Input material

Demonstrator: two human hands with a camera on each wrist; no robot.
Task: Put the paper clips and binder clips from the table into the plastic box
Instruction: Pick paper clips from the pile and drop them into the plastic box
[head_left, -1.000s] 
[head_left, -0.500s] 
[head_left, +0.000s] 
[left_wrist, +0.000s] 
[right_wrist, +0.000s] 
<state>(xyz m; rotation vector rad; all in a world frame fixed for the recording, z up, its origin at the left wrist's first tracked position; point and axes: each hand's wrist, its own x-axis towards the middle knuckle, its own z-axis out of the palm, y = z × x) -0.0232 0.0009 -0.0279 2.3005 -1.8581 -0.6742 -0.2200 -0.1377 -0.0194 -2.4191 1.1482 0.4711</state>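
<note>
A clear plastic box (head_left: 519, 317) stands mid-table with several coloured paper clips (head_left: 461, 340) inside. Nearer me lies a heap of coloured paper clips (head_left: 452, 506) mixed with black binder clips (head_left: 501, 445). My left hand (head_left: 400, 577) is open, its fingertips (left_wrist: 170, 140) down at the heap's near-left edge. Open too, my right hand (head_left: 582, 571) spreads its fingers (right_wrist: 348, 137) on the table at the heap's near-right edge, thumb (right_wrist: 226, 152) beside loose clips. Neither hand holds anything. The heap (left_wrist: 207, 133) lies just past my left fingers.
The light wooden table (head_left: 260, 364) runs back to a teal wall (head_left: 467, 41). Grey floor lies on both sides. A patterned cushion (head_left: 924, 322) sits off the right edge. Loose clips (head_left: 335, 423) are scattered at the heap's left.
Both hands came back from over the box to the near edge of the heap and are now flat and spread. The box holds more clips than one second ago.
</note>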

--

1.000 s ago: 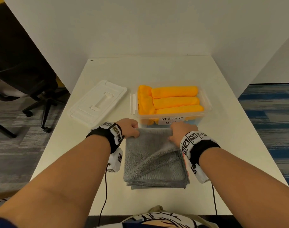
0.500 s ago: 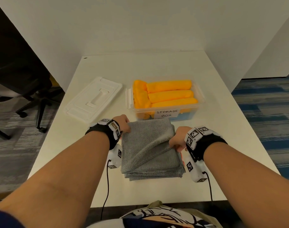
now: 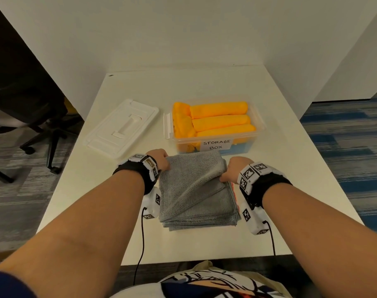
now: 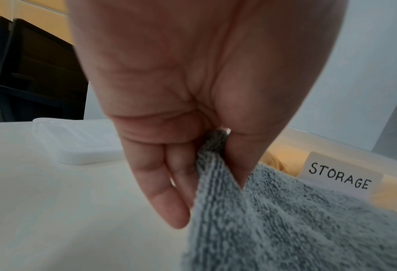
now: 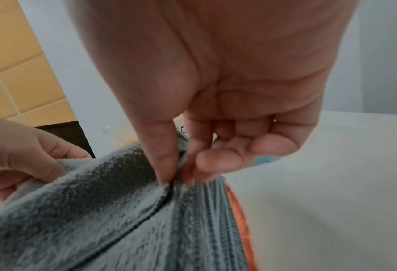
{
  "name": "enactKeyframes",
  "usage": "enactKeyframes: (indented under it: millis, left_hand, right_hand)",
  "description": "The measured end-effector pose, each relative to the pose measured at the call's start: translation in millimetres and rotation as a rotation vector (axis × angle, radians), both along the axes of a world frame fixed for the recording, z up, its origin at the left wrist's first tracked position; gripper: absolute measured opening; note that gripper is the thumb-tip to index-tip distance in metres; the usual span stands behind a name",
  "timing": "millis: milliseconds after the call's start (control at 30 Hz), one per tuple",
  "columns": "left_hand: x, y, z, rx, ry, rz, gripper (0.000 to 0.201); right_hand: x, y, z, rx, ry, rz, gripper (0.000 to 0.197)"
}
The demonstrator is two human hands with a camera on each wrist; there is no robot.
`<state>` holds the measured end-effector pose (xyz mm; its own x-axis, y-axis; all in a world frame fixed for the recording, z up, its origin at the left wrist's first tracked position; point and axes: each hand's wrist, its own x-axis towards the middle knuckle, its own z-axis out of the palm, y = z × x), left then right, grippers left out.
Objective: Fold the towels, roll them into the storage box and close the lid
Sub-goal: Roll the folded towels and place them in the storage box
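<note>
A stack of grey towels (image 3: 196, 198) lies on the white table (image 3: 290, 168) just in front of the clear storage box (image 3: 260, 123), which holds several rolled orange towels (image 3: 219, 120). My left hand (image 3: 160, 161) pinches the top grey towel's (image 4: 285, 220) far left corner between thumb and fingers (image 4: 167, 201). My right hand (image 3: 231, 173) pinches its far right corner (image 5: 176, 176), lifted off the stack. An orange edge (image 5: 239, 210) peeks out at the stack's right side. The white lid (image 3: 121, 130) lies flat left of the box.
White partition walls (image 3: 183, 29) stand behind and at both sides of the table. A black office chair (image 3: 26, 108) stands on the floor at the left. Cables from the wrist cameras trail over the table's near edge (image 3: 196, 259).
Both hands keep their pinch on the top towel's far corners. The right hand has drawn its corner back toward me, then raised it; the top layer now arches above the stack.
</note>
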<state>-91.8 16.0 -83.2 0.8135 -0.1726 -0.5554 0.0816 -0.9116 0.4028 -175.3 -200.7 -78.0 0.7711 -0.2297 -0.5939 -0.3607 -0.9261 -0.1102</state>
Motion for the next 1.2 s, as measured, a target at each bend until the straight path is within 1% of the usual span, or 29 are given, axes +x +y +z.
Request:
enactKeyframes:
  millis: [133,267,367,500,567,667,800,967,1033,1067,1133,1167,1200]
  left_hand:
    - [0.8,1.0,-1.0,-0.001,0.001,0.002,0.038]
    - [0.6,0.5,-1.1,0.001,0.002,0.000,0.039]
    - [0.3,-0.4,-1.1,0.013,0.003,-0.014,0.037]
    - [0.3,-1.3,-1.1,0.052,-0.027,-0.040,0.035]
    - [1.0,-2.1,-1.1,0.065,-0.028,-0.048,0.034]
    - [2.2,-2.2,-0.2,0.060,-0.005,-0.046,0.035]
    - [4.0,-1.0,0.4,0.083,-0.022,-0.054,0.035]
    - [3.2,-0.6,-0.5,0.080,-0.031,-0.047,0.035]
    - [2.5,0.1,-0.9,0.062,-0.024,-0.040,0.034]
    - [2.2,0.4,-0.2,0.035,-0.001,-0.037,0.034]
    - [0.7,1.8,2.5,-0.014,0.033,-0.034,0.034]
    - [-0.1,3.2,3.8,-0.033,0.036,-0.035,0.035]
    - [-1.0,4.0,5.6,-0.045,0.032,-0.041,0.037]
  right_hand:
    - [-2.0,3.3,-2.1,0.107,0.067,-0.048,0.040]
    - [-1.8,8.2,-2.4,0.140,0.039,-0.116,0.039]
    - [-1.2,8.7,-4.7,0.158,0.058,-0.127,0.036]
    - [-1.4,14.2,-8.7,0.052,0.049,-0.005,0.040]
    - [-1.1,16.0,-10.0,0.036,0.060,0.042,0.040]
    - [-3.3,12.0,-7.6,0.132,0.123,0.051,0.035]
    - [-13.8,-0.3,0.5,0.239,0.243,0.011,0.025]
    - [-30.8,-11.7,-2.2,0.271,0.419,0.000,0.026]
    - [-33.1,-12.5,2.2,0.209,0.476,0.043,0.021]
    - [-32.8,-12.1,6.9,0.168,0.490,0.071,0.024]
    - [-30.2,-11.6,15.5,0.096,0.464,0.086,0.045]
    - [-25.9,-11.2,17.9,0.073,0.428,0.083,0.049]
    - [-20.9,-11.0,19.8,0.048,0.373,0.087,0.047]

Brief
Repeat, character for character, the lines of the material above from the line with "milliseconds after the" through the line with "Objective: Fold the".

Solution
  "timing": "millis: milliseconds after the call's start (control at 30 Hz), one per tuple",
  "columns": "left_hand: x, y, z, rx, ry, rz, gripper (0.000 to 0.201); right_hand: x, y, z, rx, ry, rz, gripper (0.000 to 0.197)"
}
The demonstrator is two human hands with a camera on each wrist; there is no robot.
`<state>` holds the measured end-effector pose (xyz mm; its own x-axis, y-axis; all in a world frame fixed for the recording, z up, its origin at the left wrist's first tracked position; point and axes: each hand's wrist, its own x-axis towards the middle knuckle, its own z-axis out of the palm, y = z × x), left then right, grippers left out.
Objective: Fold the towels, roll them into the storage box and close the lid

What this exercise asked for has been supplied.